[[ Data below open ]]

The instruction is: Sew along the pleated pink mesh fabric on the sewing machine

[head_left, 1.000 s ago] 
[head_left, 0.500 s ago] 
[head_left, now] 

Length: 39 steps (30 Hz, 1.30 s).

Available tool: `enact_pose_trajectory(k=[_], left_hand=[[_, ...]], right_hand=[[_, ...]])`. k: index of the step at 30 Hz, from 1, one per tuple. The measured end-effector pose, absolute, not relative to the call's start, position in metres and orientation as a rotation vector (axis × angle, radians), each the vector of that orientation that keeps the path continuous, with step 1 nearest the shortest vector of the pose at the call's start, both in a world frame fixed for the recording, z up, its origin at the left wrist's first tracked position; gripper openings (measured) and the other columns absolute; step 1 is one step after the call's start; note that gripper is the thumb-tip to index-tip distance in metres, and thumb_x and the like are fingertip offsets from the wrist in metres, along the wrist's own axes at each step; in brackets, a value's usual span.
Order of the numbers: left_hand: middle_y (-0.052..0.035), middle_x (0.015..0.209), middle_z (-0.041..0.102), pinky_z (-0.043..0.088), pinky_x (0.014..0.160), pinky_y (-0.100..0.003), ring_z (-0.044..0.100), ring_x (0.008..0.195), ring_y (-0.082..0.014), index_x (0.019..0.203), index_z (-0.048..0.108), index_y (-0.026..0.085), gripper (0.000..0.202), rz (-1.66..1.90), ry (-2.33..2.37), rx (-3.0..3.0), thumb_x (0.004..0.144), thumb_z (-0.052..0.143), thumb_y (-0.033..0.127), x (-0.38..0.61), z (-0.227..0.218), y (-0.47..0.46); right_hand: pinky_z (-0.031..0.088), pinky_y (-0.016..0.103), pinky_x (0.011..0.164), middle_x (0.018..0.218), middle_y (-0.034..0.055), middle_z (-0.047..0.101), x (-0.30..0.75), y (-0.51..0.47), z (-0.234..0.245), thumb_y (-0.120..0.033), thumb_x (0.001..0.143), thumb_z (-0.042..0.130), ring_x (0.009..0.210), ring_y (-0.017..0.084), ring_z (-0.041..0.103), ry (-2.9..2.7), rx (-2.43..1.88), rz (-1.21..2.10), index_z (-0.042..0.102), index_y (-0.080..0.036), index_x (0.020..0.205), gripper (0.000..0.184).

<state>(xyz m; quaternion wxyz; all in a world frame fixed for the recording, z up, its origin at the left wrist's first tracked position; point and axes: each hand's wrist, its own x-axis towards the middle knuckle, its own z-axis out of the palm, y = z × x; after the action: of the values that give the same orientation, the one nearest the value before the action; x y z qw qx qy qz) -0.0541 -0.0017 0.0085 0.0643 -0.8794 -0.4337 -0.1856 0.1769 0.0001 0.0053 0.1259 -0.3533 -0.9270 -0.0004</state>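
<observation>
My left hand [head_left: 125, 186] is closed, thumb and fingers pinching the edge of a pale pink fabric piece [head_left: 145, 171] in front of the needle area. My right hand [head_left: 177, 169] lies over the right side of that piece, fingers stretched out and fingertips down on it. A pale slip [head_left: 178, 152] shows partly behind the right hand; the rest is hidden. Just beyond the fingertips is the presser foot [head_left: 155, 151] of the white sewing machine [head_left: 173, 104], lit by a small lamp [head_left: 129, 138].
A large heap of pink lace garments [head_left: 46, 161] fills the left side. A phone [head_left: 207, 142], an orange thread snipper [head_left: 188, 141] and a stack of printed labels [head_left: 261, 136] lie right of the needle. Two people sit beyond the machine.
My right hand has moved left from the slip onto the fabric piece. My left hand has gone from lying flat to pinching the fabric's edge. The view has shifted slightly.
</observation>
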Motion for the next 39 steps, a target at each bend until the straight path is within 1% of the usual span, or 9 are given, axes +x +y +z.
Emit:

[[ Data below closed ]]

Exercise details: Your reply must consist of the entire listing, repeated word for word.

Answer to the exercise:
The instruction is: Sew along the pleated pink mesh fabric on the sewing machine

[head_left, 1.000 s ago] 
[head_left, 0.500 s ago] 
[head_left, now] 

Length: 39 steps (30 Hz, 1.30 s).

Available tool: `enact_pose_trajectory(k=[_], left_hand=[[_, ...]], right_hand=[[_, ...]])`. k: index of the step at 30 Hz, from 1, one per tuple. The measured end-effector pose, absolute, not relative to the call's start, position in metres and orientation as a rotation vector (axis × angle, radians), each the vector of that orientation that keeps the path continuous, with step 1 nearest the shortest vector of the pose at the call's start, both in a world frame fixed for the recording, z up, its origin at the left wrist's first tracked position; gripper openings (measured) and the other columns absolute; step 1 is one step after the call's start; note that gripper is the thumb-tip to index-tip distance in metres, and thumb_x and the like are fingertip offsets from the wrist in metres, along the wrist's own axes at each step; in brackets, a value's usual span.
Order of the numbers: left_hand: middle_y (-0.052..0.035), middle_x (0.015..0.209), middle_z (-0.041..0.102), pinky_z (-0.043..0.088), pinky_x (0.014..0.160), pinky_y (-0.100..0.003), ring_z (-0.044..0.100), ring_x (0.008..0.195), ring_y (-0.082..0.014), index_x (0.019..0.203), index_z (-0.048..0.108), index_y (-0.026..0.085), gripper (0.000..0.202), rz (-1.66..1.90), ry (-2.33..2.37), rx (-3.0..3.0), thumb_x (0.004..0.144), thumb_z (-0.052..0.143), thumb_y (-0.033..0.127), x (-0.38..0.61), z (-0.227..0.218), y (-0.47..0.46); right_hand: pinky_z (-0.031..0.088), pinky_y (-0.016..0.103), pinky_x (0.011..0.164), middle_x (0.018..0.218), middle_y (-0.034..0.055), middle_z (-0.047..0.101), x (-0.30..0.75), y (-0.51..0.47), z (-0.234..0.245), thumb_y (-0.120..0.033), thumb_x (0.001..0.143), thumb_z (-0.042..0.130), ring_x (0.009..0.210), ring_y (-0.017..0.084), ring_z (-0.041..0.103), ry (-2.9..2.7), rx (-2.43..1.88), rz (-1.21..2.10), index_z (-0.042..0.102), index_y (-0.080..0.036), index_x (0.020..0.205), gripper (0.000..0.184).

<state>(xyz m; quaternion wxyz; all in a world frame fixed for the recording, z up, its origin at the left wrist's first tracked position; point and axes: each hand's wrist, its own x-axis towards the middle knuckle, its own z-axis out of the palm, y = z × x; after the action: of the values that give the same orientation, the one nearest the value before the action; x y z qw qx qy qz) -0.0541 -0.0017 0.0085 0.0643 -0.8794 -0.4337 -0.1856 0.1769 0.0001 0.0053 0.1259 -0.3533 -0.9270 -0.0004</state>
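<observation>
My left hand [head_left: 125, 186] is closed, thumb and fingers pinching the edge of a pale pink fabric piece [head_left: 145, 171] in front of the needle area. My right hand [head_left: 177, 169] lies over the right side of that piece, fingers stretched out and fingertips down on it. A pale slip [head_left: 178, 152] shows partly behind the right hand; the rest is hidden. Just beyond the fingertips is the presser foot [head_left: 155, 151] of the white sewing machine [head_left: 173, 104], lit by a small lamp [head_left: 129, 138].
A large heap of pink lace garments [head_left: 46, 161] fills the left side. A phone [head_left: 207, 142], an orange thread snipper [head_left: 188, 141] and a stack of printed labels [head_left: 261, 136] lie right of the needle. Two people sit beyond the machine.
My right hand has moved left from the slip onto the fabric piece. My left hand has gone from lying flat to pinching the fabric's edge. The view has shifted slightly.
</observation>
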Motion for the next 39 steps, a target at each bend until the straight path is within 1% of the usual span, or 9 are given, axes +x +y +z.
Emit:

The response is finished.